The higher the consequence, the stricter the governance must be.

Toward real-time intelligence superiority

TCOPS-V2 is designed around a specific operational thesis: Intelligence superiority is no longer achieved by having more data. It is achieved by reasoning faster and better across complex target systems.

This requires permanent and transient intelligence networks.

It requires AI-assisted modeling.

It requires target-centric doctrine.

It requires BioNeuroCognitive reasoning.

It requires virtual intelligence units.

It requires repositories of validated knowledge.

It requires continuous feedback.

It requires adaptive operational planning.

And above all, it requires the ability to move from strategic warning to tactical action without losing traceability.

This is what I call real-time operational reasoning.

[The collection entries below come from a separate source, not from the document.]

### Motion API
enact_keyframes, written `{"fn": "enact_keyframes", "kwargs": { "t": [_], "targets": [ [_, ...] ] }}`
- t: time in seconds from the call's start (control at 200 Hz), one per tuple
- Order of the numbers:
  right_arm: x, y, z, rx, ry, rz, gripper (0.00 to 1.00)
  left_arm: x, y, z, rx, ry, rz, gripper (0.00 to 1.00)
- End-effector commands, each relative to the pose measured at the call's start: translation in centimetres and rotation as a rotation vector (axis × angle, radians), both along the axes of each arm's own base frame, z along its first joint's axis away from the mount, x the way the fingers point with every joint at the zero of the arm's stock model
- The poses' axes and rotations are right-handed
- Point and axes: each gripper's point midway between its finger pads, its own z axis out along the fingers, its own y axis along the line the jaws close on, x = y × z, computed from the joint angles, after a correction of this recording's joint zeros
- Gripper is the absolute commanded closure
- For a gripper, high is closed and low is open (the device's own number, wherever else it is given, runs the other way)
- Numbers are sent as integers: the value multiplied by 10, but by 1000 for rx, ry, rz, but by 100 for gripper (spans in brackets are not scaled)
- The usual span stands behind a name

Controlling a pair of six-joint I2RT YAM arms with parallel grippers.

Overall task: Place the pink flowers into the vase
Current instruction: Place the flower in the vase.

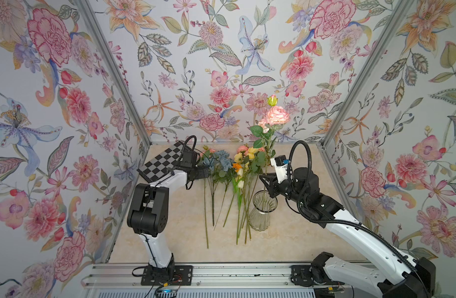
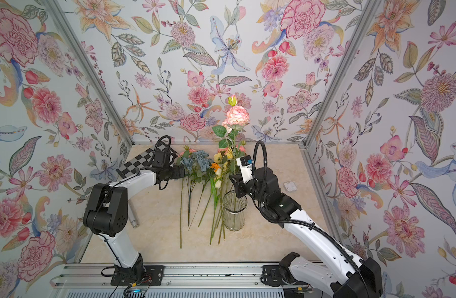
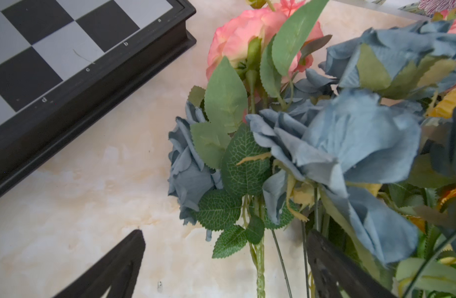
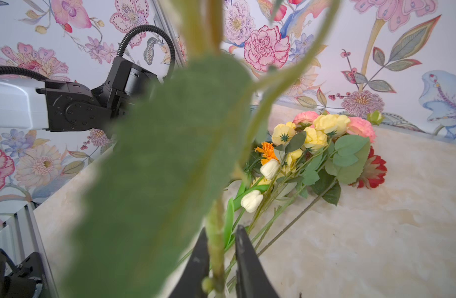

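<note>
Above the vase (image 1: pixel 258 219) rim, right pincer (image 4: pixel 221 229) loosely parted round pink flowers (image 1: pixel 277 114); left pincer (image 3: pixel 225 233) gapes.

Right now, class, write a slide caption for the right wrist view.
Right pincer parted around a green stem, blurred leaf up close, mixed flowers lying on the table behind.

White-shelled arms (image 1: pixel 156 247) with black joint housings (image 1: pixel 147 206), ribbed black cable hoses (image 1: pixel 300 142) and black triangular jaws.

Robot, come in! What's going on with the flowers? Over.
One pink flower standing in vase. Right end effector open around its stem. Left end effector open over another pink spray, blue bunch crowding it.
</note>
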Motion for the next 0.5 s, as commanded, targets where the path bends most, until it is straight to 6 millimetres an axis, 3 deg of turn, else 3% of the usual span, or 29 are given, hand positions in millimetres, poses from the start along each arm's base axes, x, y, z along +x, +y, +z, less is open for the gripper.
{"fn": "enact_keyframes", "kwargs": {
  "t": [0.0,0.265,0.355,0.495],
  "targets": [
    [-3,-2,5,19,-9,-14,68,-17,-7,-19,-1,74,-22,3],
    [-13,-4,14,6,-8,-25,36,-31,-13,-29,-13,121,-57,11],
    [-17,-11,22,-1,-17,-47,18,-36,-14,-33,-12,136,-60,13],
    [-22,-29,40,7,-65,-107,4,-39,-14,-38,-8,151,-65,20]
  ]
}}
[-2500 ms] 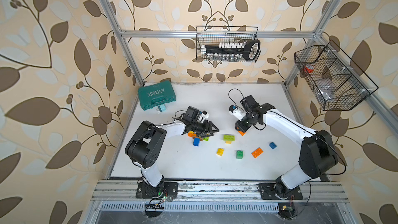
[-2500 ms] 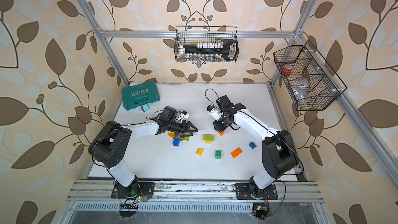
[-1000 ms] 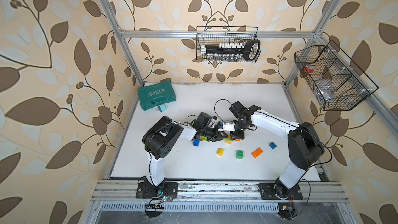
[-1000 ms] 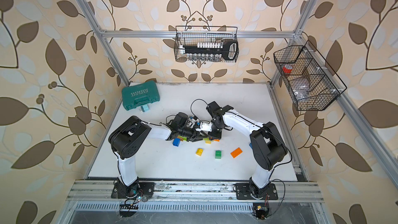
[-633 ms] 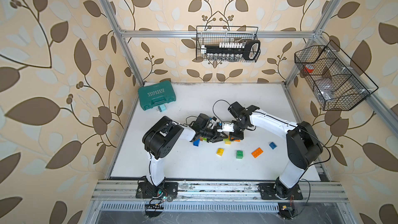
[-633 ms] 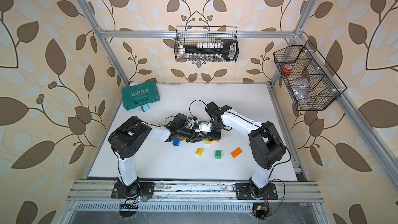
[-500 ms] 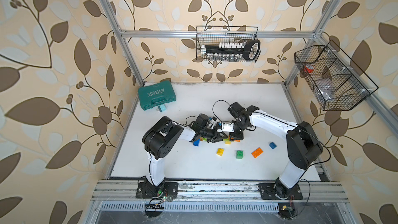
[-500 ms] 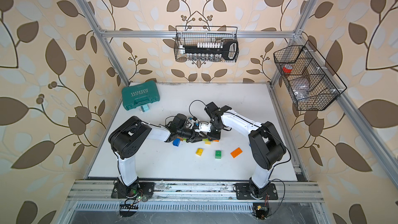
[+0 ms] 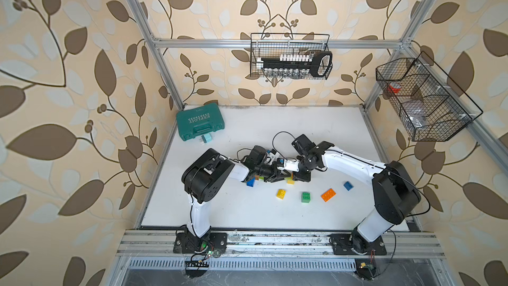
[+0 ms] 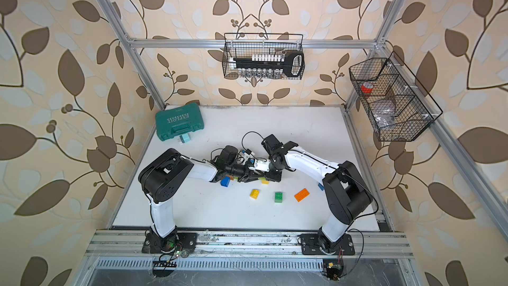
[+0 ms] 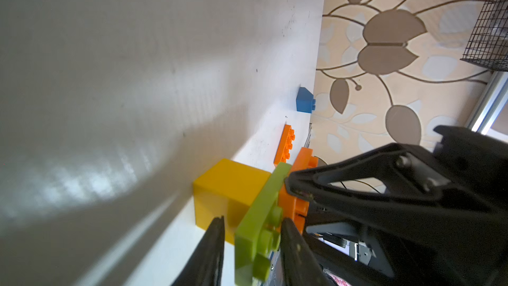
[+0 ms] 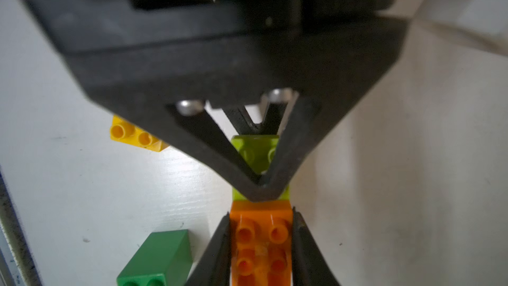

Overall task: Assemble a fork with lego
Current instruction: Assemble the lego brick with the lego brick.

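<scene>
In both top views my two grippers meet tip to tip over the lego at mid-table. The left gripper (image 9: 275,175) (image 11: 253,219) is shut on a lime green plate (image 11: 261,210) (image 12: 255,149) that sits on a yellow brick (image 11: 228,188). One of its fingers (image 11: 291,243) touches the plate's studs. The right gripper (image 9: 292,175) (image 12: 261,214) is shut on an orange brick (image 12: 261,243) (image 11: 292,204), held against the studded face of the lime plate. The joint itself is hidden in both top views.
Loose lego lies nearby: a blue brick (image 9: 250,182), a yellow brick (image 9: 280,193), a green brick (image 9: 305,197), an orange plate (image 9: 328,195) and a blue brick (image 9: 347,185). A teal tool case (image 9: 199,122) stands at the back left. Wire baskets (image 9: 291,56) hang on the walls.
Earlier the grippers were apart, the right one farther back. They have come together at mid-table. Over the last second both have barely moved.
</scene>
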Available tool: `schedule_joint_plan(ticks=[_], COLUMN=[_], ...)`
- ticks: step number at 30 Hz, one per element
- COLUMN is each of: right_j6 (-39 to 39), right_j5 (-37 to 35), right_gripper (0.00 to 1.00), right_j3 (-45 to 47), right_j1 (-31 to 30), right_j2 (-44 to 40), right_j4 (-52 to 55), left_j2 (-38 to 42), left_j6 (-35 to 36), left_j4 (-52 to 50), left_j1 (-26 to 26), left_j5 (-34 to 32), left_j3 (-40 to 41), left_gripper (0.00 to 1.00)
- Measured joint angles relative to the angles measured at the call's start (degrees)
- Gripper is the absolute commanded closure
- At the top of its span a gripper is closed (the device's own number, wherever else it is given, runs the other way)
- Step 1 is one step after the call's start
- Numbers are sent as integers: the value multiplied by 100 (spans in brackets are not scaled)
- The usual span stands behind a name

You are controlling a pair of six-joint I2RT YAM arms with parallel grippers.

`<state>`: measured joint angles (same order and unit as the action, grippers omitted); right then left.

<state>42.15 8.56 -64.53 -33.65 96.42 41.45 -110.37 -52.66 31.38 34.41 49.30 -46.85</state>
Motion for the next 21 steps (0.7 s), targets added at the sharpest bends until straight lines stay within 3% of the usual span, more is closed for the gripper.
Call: schedule_joint_plan(ticks=[10, 21], right_j6=[125, 555], right_j5=[-146, -278], right_gripper=[77, 72], right_j3=[-144, -391], right_j1=[-48, 101], right_j2=[35, 164], right_j4=[92, 376], left_j2=[0, 37], left_j6=[-15, -162], left_j4=[13, -79], left_j1=[-48, -315], left_j5=[63, 153], left_j3=[4, 4], left_gripper=[50, 47])
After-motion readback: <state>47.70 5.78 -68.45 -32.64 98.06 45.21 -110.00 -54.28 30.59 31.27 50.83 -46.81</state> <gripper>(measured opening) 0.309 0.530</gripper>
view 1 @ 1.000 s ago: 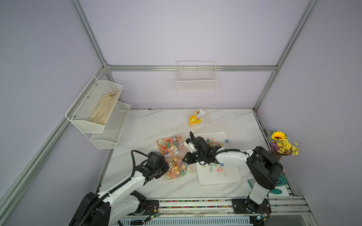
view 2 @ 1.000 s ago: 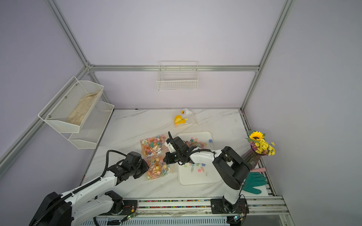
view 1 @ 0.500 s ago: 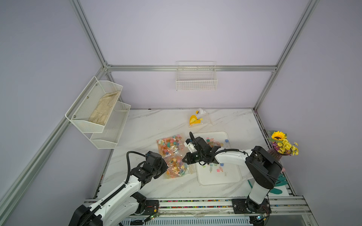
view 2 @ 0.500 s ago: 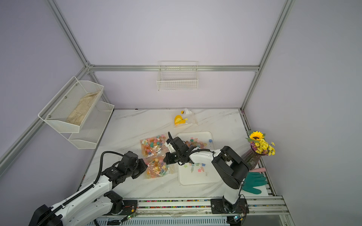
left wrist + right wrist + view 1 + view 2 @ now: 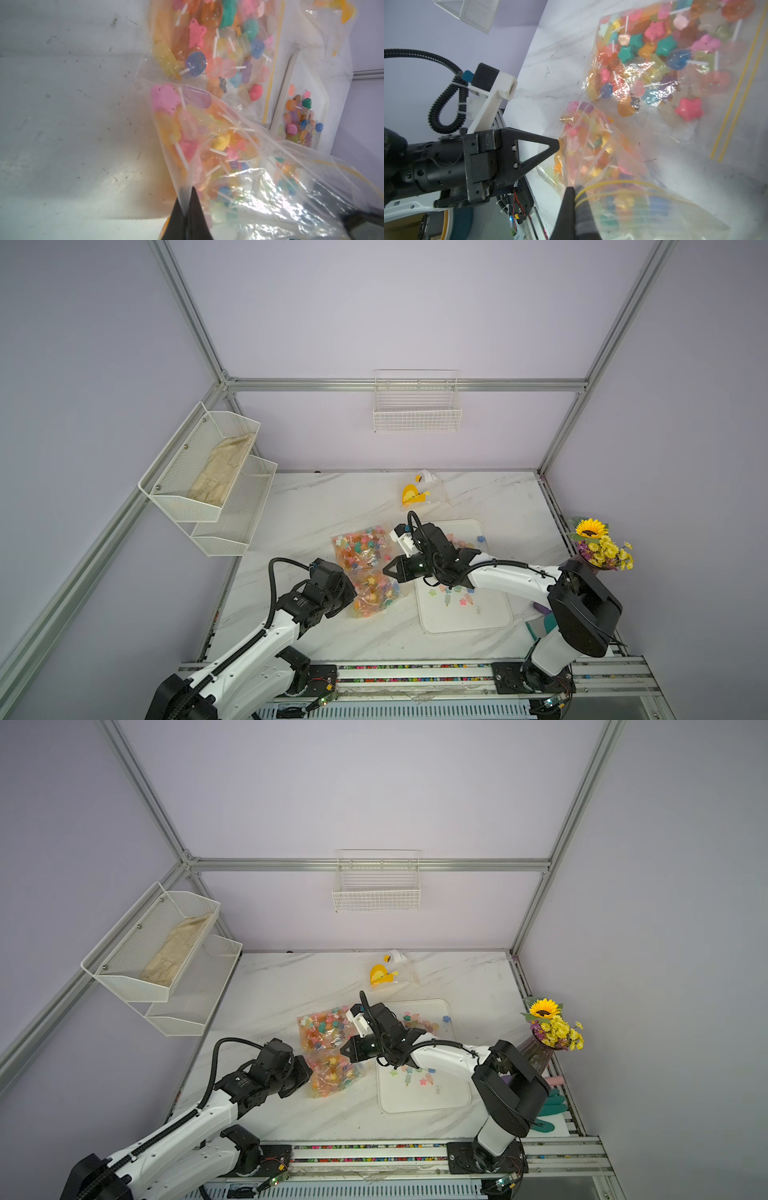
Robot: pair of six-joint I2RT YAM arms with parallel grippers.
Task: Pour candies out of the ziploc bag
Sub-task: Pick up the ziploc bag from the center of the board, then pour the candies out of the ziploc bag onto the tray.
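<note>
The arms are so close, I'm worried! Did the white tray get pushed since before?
No. The white tray lies where it was, with the same gap to the flower bouquet and the table's front rail.

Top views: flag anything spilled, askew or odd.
Candies lie scattered loose on the white tray, one blue candy apart near its far corner. A crumpled bag lies at the back of the table. Nothing looks damaged.

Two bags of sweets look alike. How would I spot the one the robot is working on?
On the marble table, left of the white tray, are two clear bags of colourful stick sweets. Take the bag nearer the front rail. Unlike its neighbour, both arms grip it: the left pincer at a corner, the right pincer at its yellow-striped opening.
</note>
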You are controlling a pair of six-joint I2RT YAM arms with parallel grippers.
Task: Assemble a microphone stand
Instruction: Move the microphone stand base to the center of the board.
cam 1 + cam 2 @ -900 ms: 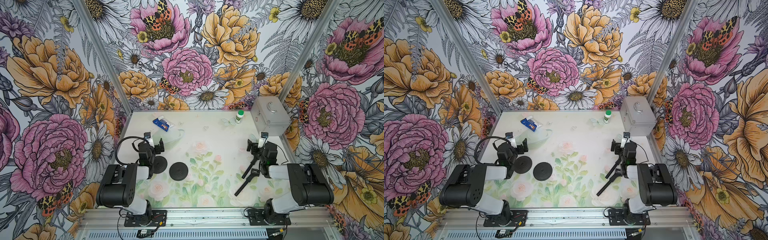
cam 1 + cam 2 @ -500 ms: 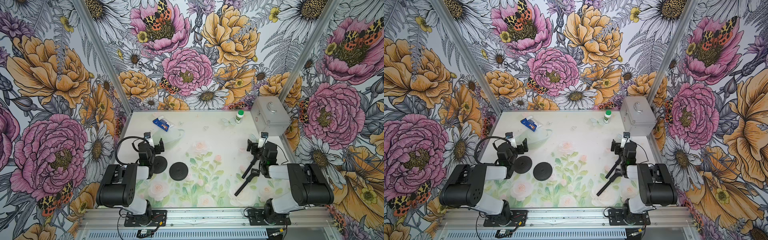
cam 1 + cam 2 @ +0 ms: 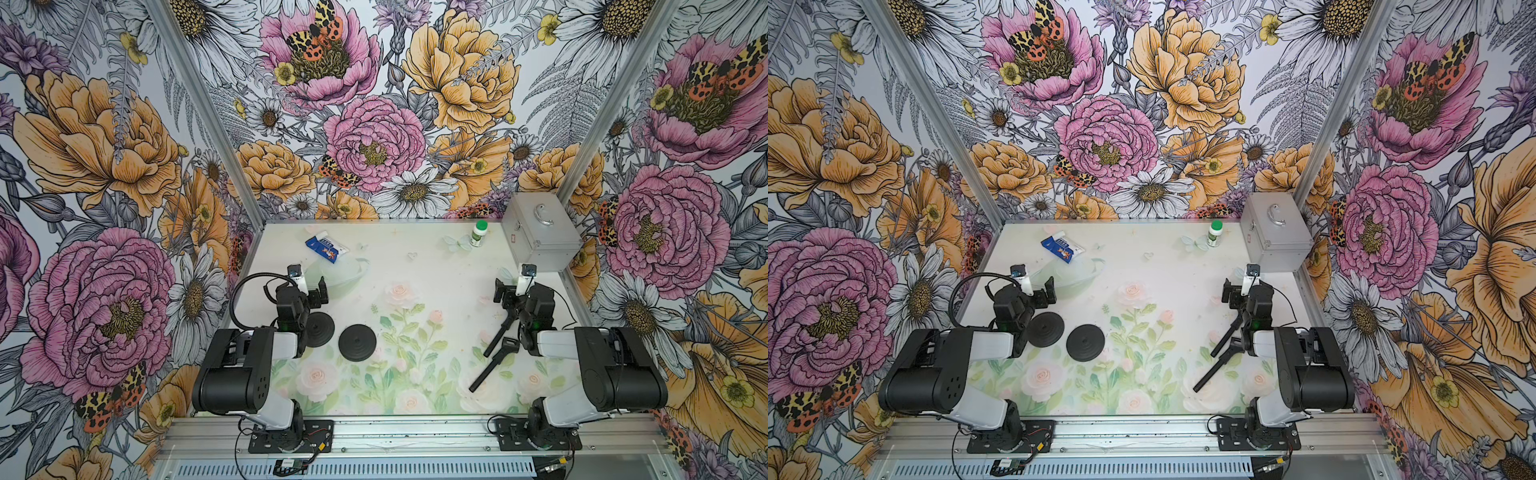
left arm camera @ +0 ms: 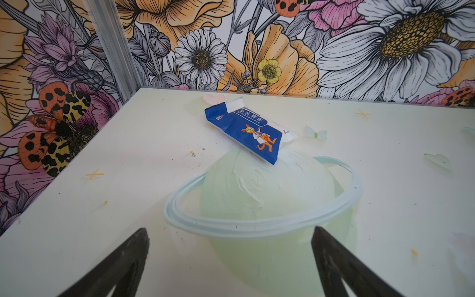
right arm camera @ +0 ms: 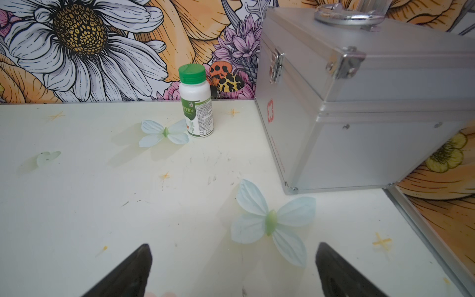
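nothing has moved since the earlier frames. rear rod [image 3: 502,332] and front rod [image 3: 490,368] lie flat on the surface [image 3: 415,257] beside the right arm [image 3: 615,365], long axes diagonal, near ends pointing front-centre. left base [image 3: 322,328] and right base [image 3: 357,342] lie by the left arm [image 3: 237,374]. both arms crouch folded; left claw [image 4: 230,234] and right claw [image 5: 234,248] spread, empty.

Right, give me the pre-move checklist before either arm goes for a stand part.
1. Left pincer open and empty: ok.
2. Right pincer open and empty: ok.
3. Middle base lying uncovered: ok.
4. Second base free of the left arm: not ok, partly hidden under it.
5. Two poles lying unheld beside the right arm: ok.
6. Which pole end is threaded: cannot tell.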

Not merely real-time data.

Not merely real-time dashboards.

Not merely real-time alerts.

Real-time reasoning.

A system that understands that every target is a system.

Every system has models.

Every model contains hypotheses.

Every hypothesis requires evidence.

Every evidence chain informs action.

Every action modifies the environment.

And every modified environment must be observed again.

Final thought

Hybrid warfare does not attack isolated targets. It attacks systems.

Therefore, intelligence must become systemic.

It must be able to understand actors, relationships, intentions, resources, vulnerabilities, narratives, infrastructures, time, space, and cascading effects as part of one complex operational environment.